Além de quebrar a espinha dorsal de Bolsonaro, a pandemia ressuscitou o PT, após efeitos colaterais do Mensalão e Petrolão terem alimentado a derrubada de Rousseff e colhido derrotas retumbantes nas urnas em 2016, 2018 e 2020. Com o aval do STF, Lula teve seus direitos políticos restituídos, à medida que a nostalgia imperava numa polis pandêmica. A Covid-19 forneceu bandeiras para a esquerda (mortes equivalentes a um genocídio, a ausência de vacinas, a carestia) que impulsionaram Lula. A desagregação da base de apoio de Bolsonaro foi acompanhada por uma tímida aproximação entre forças oposicionistas, culminando no segundo turno da eleição presidencial de 2022.
Nesse sentido, a eleição de 2022 não foi uma vitória da democracia, mas um triunfo da pandemia.
O novo Coronavírus forcou o sistema político brasileiro a se alinhar com tendências de saúde global. Inicialmente um dos epicentros da pandemia e com alto índice de mortes, o Brasil conseguiu imunizar 80% da população com múltiplas doses, mesmo que a vacinação tenha se iniciado com atraso. O recrudescimento da Covid-19 na Ásia com novas subvariantes não encerrou o período pandêmico. O futuro do pais guarda marcas da enfermidade, transmitidas entre os governos Bolsonaro e Lula.
O enfraquecimento da democracia brasileira precedeu o período da pandemia e até mesmo a onda de populismos de direita que varreu o globo após a crise global de 2008. Os candidatos derrotados nas ultimas eleições presidenciais não ligaram para parabenizar os vencedores e apascentar o eleitorado. Nas redes sociais e nas ruas, a polarização se alimentou de palavras de ódio, discriminação e atos de violência que marcaram o período 2013-2022, incluindo assassinatos políticos e ameaças terroristas.
O Brasil – desde há muito uma das sociedades mais violentas do globo – havia preservado a Nova República da violência política característica das ditaduras que a antecederam. Não mais dispondo desse privilegio, cabe às autoridades eleitas ou reeleitas em 2022 a pacificação da polis, promessa feita há 40 anos no período da redemocratização e reiterada em 2016, no efêmero governo Michel Temer (que terminou com uma intervenção militar na cidade do Rio).

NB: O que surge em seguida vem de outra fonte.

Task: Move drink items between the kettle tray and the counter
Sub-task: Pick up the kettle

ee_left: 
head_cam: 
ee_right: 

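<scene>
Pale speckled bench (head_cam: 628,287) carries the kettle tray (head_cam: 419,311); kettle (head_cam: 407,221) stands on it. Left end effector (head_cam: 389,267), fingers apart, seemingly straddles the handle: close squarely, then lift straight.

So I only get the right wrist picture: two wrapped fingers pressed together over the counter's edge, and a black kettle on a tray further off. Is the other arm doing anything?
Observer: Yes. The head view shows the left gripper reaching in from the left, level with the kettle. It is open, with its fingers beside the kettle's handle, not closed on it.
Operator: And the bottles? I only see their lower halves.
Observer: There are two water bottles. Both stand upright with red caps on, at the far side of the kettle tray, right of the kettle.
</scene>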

Desse modo, as autoridades que assumirão as rédeas do pais em 2023 começam sua tarefa com olhos voltados para trás. Novos nomes ou velhos conhecidos terão diante de si uma sociedade exaurida e ansiosa por realizações, separada pela polarização, além de um sistema político fragilizado. Um pais desalinhado num sistema global turbulento, mesclando pandemia, guerra e competição econômica.
A reconstrução da Nova República não tem como se evadir das cicatrizes da Covid-19. Na terra arrasada da polarização, narrativas autárquicas e autoritárias proliferam sob o manto da democracia. Não há outro espaço, tampouco outro tempo, à nossa disposição. Para superar a pandemia, será necessário derrubar barreiras que construímos entre nos. A seguir, as erguidas entre nós e o mundo.
A tarefa possível da democracia em curso passa pela superação do que impede a coexistência digna, nas circunstâncias do espaço e do tempo presentes. Se as instituições podem (e devem) desarmar terroristas e desordeiros para o cumprimento das leis, desarmar palavras e intenções permanecerá um desafio para a sociedade civil brasileira – o seu mais significativo desafio desde o ano de 2013.